▶ [Assignment]
Copy exactly the stretch of data below from the line with "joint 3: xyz" through the line with "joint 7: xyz", including both of those lines.

▶ [Dataset records]
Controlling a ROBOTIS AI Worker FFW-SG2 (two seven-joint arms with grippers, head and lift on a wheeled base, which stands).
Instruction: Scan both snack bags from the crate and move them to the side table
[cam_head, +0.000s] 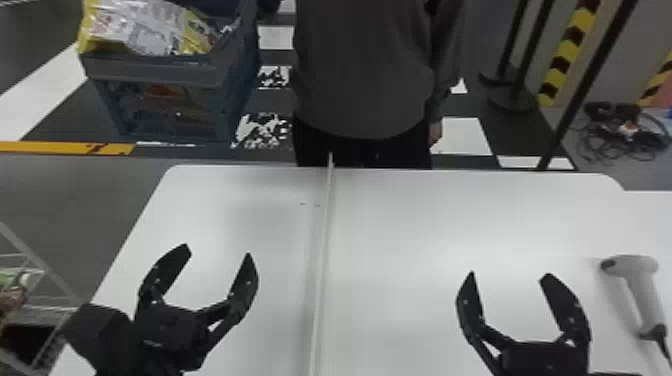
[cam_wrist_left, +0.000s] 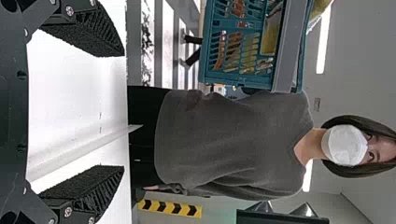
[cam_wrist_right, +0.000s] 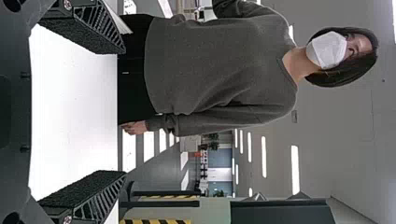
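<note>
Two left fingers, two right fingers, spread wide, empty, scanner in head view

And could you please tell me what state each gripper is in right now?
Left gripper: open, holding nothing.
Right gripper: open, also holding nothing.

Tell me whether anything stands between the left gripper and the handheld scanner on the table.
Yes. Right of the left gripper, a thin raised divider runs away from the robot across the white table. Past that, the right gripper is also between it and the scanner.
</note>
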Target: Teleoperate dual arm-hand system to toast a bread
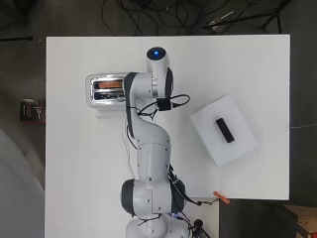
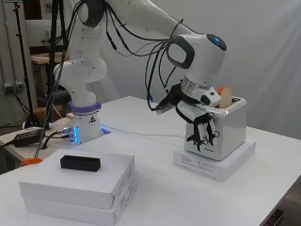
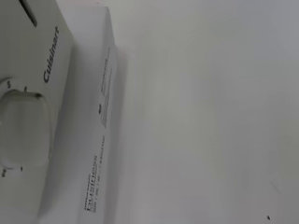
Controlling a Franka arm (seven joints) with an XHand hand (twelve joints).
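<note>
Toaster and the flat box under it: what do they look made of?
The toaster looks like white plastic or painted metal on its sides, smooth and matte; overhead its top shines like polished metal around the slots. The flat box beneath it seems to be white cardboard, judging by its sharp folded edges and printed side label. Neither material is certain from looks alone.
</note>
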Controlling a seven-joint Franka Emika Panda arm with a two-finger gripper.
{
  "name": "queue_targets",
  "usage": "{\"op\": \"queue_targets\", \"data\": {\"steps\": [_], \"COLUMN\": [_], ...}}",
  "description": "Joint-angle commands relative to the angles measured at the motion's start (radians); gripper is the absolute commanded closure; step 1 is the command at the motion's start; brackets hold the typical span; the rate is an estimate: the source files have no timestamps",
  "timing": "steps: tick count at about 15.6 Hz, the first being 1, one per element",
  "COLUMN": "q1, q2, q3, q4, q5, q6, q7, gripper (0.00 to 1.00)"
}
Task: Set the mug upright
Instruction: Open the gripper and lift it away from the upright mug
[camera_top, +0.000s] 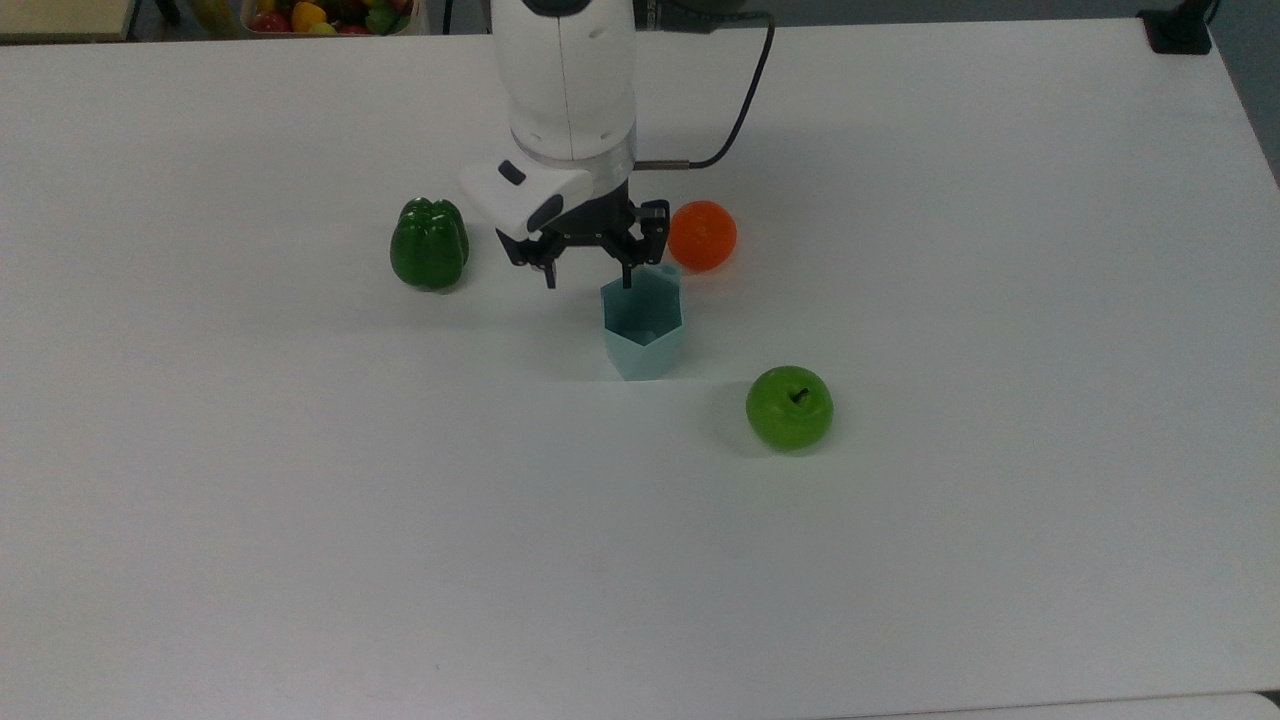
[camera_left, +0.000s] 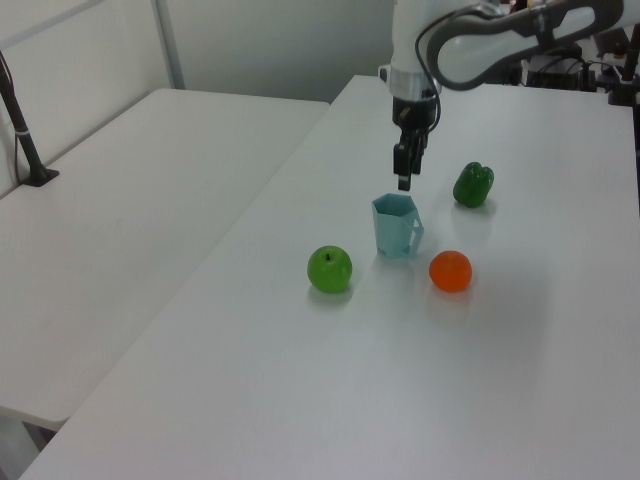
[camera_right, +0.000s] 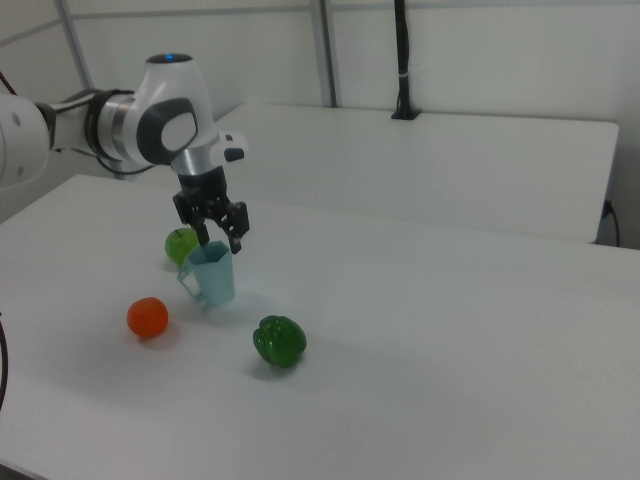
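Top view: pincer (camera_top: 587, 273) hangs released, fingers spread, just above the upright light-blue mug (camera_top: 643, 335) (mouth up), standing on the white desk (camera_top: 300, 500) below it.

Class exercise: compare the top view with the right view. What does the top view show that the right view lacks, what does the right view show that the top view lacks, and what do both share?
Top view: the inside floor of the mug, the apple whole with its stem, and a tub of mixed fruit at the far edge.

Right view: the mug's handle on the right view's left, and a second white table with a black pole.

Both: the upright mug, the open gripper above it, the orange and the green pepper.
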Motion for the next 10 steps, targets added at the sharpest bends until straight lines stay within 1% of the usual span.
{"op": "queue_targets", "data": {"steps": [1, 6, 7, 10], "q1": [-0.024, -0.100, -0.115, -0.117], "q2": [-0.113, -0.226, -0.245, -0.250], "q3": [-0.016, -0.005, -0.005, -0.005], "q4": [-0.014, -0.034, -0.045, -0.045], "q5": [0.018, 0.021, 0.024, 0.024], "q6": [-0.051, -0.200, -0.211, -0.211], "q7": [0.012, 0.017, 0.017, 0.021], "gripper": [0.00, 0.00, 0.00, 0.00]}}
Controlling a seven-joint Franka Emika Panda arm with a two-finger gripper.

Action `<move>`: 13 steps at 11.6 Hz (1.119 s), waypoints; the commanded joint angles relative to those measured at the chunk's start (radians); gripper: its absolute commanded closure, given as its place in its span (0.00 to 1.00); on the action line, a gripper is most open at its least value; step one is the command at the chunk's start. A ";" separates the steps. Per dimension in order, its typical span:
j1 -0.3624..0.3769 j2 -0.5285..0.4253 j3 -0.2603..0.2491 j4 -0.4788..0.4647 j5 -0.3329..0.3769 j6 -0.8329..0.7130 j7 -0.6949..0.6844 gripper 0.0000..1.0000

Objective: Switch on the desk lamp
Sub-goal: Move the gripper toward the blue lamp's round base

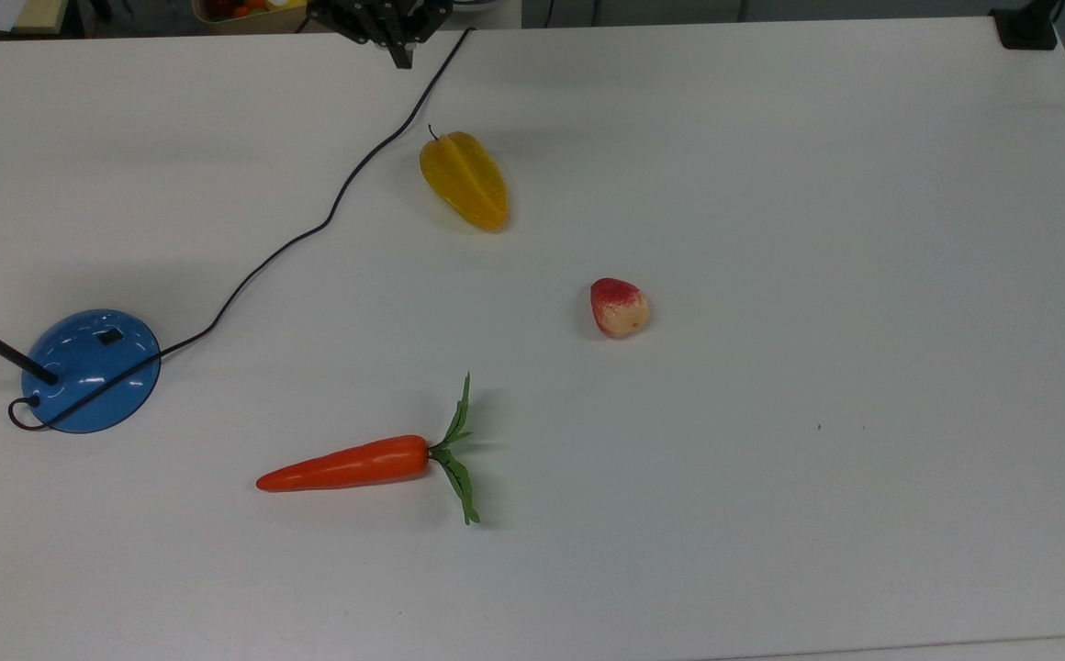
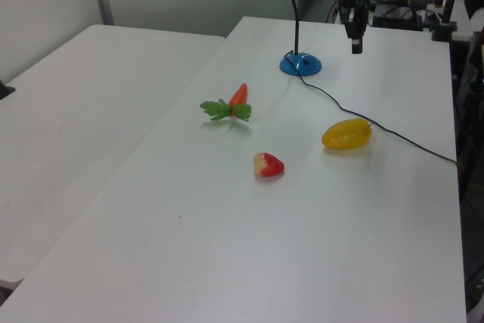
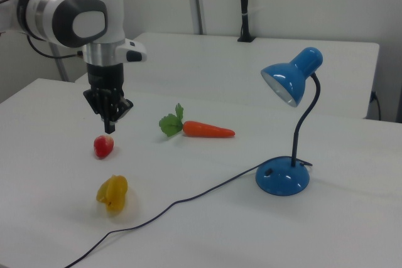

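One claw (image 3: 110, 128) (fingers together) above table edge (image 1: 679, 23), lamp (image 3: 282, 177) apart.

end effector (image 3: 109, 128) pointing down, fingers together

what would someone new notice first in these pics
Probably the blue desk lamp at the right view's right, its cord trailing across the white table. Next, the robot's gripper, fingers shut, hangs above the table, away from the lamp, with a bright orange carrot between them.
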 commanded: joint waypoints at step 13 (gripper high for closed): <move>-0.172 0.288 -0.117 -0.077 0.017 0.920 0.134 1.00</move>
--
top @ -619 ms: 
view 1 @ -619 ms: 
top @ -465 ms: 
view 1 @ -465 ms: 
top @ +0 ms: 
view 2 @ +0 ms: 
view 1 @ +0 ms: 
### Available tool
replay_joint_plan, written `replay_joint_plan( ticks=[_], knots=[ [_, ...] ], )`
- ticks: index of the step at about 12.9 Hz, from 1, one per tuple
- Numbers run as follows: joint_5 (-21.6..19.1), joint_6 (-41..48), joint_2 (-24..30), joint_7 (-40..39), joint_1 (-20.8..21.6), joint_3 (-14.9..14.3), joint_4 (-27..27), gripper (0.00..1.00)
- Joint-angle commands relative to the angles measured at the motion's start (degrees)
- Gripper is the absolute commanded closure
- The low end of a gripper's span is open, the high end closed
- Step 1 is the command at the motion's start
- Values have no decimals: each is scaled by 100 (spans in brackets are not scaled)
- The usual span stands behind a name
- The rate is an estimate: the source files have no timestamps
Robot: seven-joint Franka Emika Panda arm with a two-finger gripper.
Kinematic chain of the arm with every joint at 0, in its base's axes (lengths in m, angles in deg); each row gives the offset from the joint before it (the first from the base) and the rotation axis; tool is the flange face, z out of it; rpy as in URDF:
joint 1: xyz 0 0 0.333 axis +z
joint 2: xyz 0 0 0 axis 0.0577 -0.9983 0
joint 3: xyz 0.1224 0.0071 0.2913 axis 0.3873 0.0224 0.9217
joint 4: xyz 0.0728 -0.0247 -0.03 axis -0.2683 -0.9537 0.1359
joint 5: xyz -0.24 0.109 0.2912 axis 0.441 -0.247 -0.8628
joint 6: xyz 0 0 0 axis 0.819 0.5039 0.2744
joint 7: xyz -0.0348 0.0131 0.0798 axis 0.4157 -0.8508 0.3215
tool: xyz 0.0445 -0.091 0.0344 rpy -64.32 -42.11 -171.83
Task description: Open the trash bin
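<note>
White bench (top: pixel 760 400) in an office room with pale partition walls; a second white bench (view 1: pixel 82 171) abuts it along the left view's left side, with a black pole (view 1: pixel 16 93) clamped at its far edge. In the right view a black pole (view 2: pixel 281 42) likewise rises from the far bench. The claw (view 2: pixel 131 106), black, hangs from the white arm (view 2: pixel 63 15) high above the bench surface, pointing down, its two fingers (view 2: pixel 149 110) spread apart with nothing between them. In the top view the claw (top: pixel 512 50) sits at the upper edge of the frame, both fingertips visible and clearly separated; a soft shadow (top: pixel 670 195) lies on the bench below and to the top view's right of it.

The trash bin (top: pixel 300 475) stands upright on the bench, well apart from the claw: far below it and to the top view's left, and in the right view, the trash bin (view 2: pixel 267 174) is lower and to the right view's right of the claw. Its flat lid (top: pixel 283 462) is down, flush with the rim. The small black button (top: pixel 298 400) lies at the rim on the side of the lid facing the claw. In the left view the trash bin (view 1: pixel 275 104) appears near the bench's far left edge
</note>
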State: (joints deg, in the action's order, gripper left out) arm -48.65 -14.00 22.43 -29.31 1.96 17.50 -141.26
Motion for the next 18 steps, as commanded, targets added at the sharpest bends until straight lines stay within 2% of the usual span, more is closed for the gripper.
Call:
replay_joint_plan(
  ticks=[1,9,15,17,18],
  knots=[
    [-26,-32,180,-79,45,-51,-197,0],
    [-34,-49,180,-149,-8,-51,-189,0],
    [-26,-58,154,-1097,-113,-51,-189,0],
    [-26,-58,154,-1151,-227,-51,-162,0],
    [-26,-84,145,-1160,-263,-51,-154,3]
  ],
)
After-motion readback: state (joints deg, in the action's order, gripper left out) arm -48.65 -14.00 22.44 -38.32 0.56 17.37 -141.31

▶ [Result for this exercise]
joint 3: xyz 0.1224 0.0071 0.2913 axis 0.3873 0.0224 0.9217
joint 4: xyz 0.0728 -0.0247 -0.03 axis -0.2683 -0.9537 0.1359
joint 5: xyz -0.24 0.109 0.2912 axis 0.441 -0.247 -0.8628
joint 6: xyz 0 0 0 axis 0.819 0.5039 0.2744
joint 7: xyz -0.0348 0.0131 0.0798 axis 0.4157 -0.8508 0.3215

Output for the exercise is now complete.